Before Ruby, I gave birth to three children. With each pregnancy, a medical professional asked me to screen for domestic violence and mental health issues as a safety protocol. In contrast, although I cried repeatedly during the hours-long appointment to abort my healthy 28-week-old baby, no one checked me for compulsions or psychological issues.
No one asked about Ruby’s medical history or health status, either. This disinterest makes sense; after all, the Washington-The Surgi clinic performs abortions up to the third trimester for any reason. It is legal and easy to accept. In fact, the nurses repeatedly assured me that there was nothing wrong or even strange about me, a healthy woman, miscarrying my healthy child at seven months.
After another hour of sitting in the waiting room, a second nurse called me back. He discussed some possible complications. He warned about premature birth, calling it “spontaneous abortion.” I asked what I would have done if that had happened in my hotel room that night. “It doesn’t happen often. But if this happens, don’t panic. [The doctor] can come and help you take care of it, or we can just tell you what to do with the debris,” he said.
The nurse started giving me drugs before the first dilation. The list includes acetaminophen, an antibiotic, and Xanax. “They’re just there to relax you,” he said with a smile.
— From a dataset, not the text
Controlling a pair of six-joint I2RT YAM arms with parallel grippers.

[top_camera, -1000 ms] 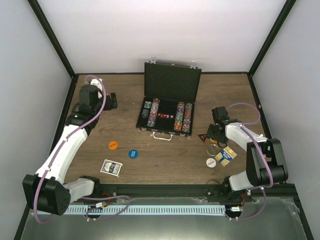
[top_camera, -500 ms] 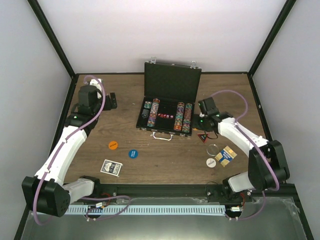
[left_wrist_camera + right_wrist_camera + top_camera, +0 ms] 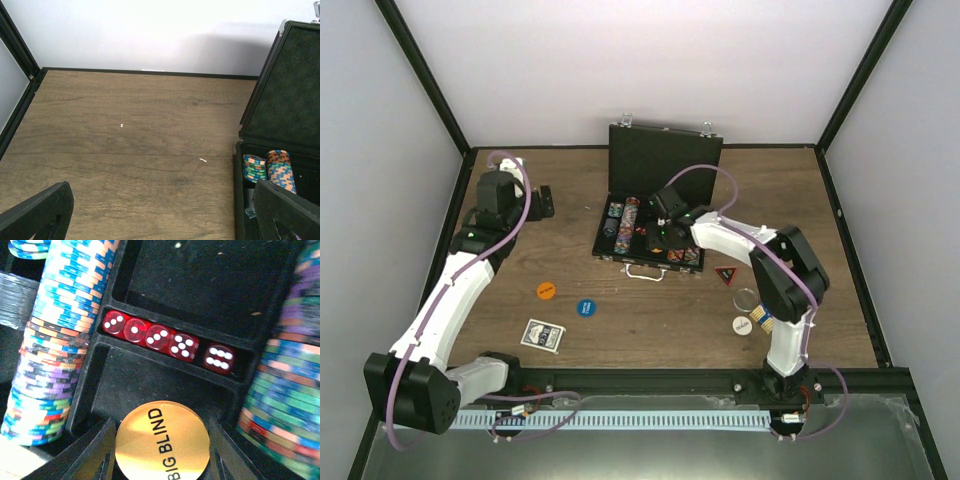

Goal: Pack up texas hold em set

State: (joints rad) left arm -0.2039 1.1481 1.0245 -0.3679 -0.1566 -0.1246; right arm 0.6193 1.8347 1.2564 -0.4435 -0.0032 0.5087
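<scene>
Pinching a gold BIG BLIND disc by its rim between two black fingers, the right gripper hangs over the middle of the open case. Just beyond the disc is a black-lined compartment, then a narrow slot with five red dice, white pips up, in a row. Chip rows flank both sides, stacked on edge in bands of blue, orange, purple and green. The case is black with silver corners. Its lid stands upright at the rear and its handle faces the arms. It sits back-centre on the wooden table. The left gripper has its fingers spread wide over bare wood, left of the case and level with its left wall. Loose on the table, well apart from the case, are an orange disc, a blue disc and a blue-backed card deck at near left. A dark triangle and a white disc lie at near right, beside the right arm.
</scene>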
I asked if it was possible to talk to the doctor who performs the abortion before taking the drugs, but he said that’s not how it works. According to him, the doctor wouldn’t see me until it was time to start dilating, by which time the drugs would need to be in my system.
Considering my options, I asked whether or not Xanax would affect my mental clarity, to which he replied “No, it shouldn’t.” I repeated that I would prefer to speak to the doctor first, but he was unmoved. So, I told the staff that I had changed my mind. They returned the cash I paid (minus ultrasound fees), and I left.
As I left the waiting room, my mind returned to the women around me. I feel like I’ve abandoned them and their children in the uncertain hope that this secret work will protect more women and children in the future. This is an abysmal calculus. I keep thinking of those who stayed in that waiting room after I left, and of all the women and children who have entered it since then.
LifeNews.com Note: Monica Snyder is the executive director of Secular Pro-Life, an organization that uses non-religious arguments to promote a pro-life perspective. Snyder worked as an investigator for the human rights organization, Live Action, to investigate the Washington-Surgi Abortion Clinic to expose their late-term abortion practices. He also serves as the Executive Director of Secular Pro-Life.